Hukumonline-Properthy
Jawaban:
Hal-hal yang berhubungan dengan kepemilikan hak-hak atas tanah seperti Hak Milik dan Hak Guna Bangunan diatur dalam Bagian III dan Bagian V UU No. 5 Tahun 1960 tentang Peraturan Dasar Pokok-Pokok Agraria (“UUPA”). Dalam
kaitan ini, Sertifikat Hak Guna Bangunan (“SHGB”) hanya memberikan hak
kepada pemegangnya memanfaatkan tanah untuk mendirikan bangunan di atas
tanah yang bukan miliknya, karena kepemilikan tanah tersebut dipegang
oleh Negara, dengan jangka waktu paling lama 30 tahun. Setelah jangka
waktu tersebut berakhir, SHGB dapat diperpanjang paling lama 20 tahun.
Dan bila lewat dari waktu yang ditentukan maka hak atas tanah tersebut
hapus karena hukum dan tanahnya sepenuhnya dikuasai langsung oleh
Negara.
Berbeda dengan
Sertifikat Hak Milik (“SHM”), pemegang haknya mempunyai kepemilikan yang
penuh atas tanah dan merupakan hak turun temurun yang terkuat dari
hak-hak atas tanah lainnya yang dikenal dalam UUPA. Hanya warga Negara
Indonesia yang dapat mempunyai Hak Milik. Sedangkan,
perusahaan-perusahaan swasta, seperti misalnya developer atau
perusahaan pengembang perumahan tidak dapat mempunyai tanah dengan
status Hak Milik.

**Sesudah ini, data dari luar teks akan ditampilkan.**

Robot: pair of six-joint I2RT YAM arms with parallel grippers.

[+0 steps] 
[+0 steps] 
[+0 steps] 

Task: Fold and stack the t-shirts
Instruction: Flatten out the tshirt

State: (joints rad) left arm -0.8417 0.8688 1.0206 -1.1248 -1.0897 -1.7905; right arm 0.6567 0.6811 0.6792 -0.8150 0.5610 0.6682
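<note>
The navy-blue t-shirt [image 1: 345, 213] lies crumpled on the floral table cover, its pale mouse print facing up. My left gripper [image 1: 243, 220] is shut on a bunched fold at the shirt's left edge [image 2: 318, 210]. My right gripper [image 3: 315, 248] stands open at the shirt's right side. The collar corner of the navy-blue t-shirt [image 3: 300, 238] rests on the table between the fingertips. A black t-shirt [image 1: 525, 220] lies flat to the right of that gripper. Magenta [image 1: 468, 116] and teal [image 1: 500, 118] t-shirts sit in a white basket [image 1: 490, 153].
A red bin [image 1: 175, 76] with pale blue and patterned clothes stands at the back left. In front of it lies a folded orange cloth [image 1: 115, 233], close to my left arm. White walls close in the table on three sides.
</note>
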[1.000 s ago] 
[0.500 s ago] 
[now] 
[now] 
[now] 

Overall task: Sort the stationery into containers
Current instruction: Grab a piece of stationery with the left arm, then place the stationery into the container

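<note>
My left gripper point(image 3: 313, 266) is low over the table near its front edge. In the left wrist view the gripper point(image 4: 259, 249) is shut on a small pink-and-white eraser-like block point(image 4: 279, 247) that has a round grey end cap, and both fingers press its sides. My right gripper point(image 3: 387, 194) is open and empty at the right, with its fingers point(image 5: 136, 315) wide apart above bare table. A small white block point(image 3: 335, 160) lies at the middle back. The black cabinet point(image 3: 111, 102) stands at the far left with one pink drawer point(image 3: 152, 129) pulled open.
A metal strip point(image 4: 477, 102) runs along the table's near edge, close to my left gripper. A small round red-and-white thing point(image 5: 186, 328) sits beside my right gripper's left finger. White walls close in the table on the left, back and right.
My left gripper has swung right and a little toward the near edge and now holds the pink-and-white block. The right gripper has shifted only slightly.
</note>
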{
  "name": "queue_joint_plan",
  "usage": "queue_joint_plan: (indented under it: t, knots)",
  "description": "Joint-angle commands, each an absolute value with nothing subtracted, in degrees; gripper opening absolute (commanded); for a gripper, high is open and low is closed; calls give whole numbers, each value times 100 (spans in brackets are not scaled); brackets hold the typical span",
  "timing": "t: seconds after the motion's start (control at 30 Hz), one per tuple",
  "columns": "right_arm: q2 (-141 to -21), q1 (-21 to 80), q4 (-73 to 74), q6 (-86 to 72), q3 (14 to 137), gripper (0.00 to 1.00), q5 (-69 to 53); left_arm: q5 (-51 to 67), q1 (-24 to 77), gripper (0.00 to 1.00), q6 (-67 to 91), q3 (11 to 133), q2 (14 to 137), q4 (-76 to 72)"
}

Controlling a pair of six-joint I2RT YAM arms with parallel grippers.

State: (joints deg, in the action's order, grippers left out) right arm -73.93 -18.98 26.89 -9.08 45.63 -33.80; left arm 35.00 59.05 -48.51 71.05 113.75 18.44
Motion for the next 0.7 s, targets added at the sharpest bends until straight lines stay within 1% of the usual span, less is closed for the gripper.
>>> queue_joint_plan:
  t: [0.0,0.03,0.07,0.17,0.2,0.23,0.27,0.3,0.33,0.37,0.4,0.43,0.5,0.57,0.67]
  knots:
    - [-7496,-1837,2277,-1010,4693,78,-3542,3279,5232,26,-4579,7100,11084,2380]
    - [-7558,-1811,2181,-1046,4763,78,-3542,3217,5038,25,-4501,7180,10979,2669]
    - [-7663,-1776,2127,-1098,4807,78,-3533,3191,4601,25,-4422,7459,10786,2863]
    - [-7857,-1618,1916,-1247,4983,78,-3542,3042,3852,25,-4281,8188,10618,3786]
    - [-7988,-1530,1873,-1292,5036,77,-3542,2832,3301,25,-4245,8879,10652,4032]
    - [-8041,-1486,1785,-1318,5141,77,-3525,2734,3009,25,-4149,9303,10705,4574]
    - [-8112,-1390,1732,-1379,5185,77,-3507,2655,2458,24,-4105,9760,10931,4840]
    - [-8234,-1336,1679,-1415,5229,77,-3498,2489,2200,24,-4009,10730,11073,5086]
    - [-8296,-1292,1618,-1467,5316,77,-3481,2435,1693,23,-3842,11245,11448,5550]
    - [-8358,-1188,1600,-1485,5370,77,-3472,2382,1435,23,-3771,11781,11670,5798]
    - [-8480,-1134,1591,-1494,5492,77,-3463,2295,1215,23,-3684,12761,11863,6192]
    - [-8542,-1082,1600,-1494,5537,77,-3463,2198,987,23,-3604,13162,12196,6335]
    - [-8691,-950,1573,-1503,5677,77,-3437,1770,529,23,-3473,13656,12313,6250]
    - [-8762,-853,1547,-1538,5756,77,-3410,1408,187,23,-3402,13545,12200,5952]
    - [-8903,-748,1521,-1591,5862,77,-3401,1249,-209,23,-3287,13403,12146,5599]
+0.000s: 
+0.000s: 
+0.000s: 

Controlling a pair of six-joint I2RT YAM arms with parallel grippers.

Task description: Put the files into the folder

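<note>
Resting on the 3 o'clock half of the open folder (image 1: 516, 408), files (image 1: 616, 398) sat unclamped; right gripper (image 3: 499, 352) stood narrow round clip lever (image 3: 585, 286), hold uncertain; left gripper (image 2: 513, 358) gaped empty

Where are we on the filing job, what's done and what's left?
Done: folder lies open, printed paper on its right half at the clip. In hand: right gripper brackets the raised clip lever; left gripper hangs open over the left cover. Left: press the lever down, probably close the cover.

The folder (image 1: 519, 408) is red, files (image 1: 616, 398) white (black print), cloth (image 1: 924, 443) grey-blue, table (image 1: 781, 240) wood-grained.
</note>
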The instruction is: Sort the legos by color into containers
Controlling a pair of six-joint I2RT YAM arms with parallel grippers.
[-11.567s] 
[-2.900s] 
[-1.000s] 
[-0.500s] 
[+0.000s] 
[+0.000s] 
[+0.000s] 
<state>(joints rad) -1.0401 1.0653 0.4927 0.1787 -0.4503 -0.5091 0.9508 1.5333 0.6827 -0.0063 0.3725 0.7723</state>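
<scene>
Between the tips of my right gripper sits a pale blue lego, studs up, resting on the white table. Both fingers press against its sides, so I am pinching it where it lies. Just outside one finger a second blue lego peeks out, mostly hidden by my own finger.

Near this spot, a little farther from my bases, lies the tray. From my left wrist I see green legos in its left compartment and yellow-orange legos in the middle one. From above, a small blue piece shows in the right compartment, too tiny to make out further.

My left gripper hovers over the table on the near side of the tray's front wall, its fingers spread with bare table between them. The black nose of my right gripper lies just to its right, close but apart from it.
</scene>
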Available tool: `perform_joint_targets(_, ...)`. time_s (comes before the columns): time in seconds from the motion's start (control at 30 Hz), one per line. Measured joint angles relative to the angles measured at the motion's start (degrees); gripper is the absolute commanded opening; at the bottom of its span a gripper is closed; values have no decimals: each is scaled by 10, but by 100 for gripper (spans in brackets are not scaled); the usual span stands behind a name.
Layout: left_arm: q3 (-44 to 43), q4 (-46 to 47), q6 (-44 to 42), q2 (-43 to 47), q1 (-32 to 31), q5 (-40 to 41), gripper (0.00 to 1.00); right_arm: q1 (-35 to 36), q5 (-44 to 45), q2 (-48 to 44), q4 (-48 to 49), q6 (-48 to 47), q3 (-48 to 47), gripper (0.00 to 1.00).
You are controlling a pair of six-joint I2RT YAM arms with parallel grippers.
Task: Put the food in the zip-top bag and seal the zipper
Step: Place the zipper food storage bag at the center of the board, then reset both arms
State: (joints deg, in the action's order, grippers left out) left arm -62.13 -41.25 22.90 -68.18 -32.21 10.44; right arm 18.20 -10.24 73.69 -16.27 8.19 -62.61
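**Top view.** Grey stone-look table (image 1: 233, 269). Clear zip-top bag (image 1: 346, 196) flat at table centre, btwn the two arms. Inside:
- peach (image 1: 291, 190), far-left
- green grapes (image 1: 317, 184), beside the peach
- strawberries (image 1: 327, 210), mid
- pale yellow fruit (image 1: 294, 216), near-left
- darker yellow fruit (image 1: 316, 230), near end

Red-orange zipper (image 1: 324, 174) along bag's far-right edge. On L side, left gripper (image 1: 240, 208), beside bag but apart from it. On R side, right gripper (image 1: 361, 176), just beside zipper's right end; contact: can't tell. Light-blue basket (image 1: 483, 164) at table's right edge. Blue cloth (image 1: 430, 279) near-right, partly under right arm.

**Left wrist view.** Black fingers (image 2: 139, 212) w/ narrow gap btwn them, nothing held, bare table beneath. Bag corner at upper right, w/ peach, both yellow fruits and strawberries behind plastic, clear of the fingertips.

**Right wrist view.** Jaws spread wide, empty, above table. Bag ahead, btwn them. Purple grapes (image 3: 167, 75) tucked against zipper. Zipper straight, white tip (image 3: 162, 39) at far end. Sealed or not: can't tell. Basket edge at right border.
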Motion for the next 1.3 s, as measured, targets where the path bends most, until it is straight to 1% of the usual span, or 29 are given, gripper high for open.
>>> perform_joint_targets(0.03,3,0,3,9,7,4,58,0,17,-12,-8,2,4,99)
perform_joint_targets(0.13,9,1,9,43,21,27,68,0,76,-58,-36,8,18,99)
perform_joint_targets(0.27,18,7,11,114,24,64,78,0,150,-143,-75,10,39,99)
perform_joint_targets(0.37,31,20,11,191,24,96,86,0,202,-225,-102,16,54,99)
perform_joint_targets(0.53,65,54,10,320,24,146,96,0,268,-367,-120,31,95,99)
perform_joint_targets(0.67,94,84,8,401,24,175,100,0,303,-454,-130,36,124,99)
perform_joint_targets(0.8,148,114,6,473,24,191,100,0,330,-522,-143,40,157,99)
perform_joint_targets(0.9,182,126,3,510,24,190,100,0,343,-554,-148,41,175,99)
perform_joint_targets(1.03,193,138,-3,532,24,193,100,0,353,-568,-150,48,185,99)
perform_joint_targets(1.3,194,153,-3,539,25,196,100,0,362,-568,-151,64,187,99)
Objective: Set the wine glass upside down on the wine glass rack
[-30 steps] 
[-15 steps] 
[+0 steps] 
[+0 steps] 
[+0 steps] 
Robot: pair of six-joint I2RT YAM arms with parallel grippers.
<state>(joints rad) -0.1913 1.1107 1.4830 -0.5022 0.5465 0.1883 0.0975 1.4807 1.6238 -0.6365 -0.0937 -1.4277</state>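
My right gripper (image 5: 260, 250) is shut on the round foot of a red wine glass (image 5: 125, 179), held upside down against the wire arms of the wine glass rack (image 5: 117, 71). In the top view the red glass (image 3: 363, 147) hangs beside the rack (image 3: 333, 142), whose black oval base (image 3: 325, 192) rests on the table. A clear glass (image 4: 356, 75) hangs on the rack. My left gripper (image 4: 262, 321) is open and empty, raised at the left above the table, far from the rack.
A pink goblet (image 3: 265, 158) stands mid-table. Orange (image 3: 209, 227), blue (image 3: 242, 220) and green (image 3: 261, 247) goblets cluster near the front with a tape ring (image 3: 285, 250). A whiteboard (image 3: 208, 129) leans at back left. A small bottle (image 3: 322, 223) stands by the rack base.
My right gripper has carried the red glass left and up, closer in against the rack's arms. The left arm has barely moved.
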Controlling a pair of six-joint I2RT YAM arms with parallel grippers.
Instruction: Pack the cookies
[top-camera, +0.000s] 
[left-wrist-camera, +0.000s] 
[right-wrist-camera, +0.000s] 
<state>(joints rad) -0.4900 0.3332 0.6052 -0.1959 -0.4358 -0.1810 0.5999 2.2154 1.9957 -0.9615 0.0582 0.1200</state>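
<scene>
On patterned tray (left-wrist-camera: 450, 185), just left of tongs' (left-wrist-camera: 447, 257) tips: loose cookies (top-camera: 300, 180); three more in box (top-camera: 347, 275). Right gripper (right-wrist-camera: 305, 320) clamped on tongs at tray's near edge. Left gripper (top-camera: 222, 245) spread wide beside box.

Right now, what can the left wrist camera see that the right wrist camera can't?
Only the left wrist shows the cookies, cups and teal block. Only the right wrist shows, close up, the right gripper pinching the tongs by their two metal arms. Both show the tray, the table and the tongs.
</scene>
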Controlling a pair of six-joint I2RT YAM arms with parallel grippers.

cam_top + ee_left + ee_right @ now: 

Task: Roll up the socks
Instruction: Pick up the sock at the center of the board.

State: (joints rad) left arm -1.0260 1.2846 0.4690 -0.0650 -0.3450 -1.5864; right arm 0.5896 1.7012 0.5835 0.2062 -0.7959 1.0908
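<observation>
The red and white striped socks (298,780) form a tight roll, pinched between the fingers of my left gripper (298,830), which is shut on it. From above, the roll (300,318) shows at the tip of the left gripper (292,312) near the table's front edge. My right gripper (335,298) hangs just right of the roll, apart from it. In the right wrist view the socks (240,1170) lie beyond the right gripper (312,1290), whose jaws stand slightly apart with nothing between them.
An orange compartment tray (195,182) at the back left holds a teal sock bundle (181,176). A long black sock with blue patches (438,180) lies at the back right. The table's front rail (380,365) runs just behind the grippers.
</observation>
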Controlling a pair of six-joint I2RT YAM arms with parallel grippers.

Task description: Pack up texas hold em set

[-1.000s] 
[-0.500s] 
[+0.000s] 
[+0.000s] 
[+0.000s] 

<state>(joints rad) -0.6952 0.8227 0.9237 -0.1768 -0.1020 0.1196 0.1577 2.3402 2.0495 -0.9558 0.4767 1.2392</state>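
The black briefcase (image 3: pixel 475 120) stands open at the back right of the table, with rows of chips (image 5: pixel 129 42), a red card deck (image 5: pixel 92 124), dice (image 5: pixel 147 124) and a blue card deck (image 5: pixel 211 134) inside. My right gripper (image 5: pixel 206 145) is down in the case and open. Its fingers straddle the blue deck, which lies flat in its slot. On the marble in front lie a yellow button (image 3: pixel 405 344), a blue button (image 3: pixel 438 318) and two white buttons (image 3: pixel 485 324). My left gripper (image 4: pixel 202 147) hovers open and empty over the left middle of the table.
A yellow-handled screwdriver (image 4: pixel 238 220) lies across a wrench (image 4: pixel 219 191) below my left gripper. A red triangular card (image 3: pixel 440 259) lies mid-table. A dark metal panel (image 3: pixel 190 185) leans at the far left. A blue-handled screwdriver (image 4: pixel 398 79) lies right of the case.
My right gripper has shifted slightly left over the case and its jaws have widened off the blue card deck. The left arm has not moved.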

Mereka hanya diperbolehkan sebagai pemegang SHGB.
Dalam hal developer membeli tanah penduduk yang semula berstatus
tanah-tanah Hak Milik, maka dalam penerbitan sertifikat hak atas tanah,
Badan Pertanahan Nasional (“BPN”) akan menurunkan status tanah-tanah
yang dimiliki developer tersebut dari penduduk, menjadi berstatus Hak Guna Bangunan, yaitu hanya bangunan–bangunan yang dapat dimiliki oleh developer.
Sedangkan, tanahnya menjadi milik Negara, sehingga sertifikat yang
dikeluarkan adalah dalam bentuk SHGB. Hal ini diatur secara tegas dalam Pasal 36 UUPA.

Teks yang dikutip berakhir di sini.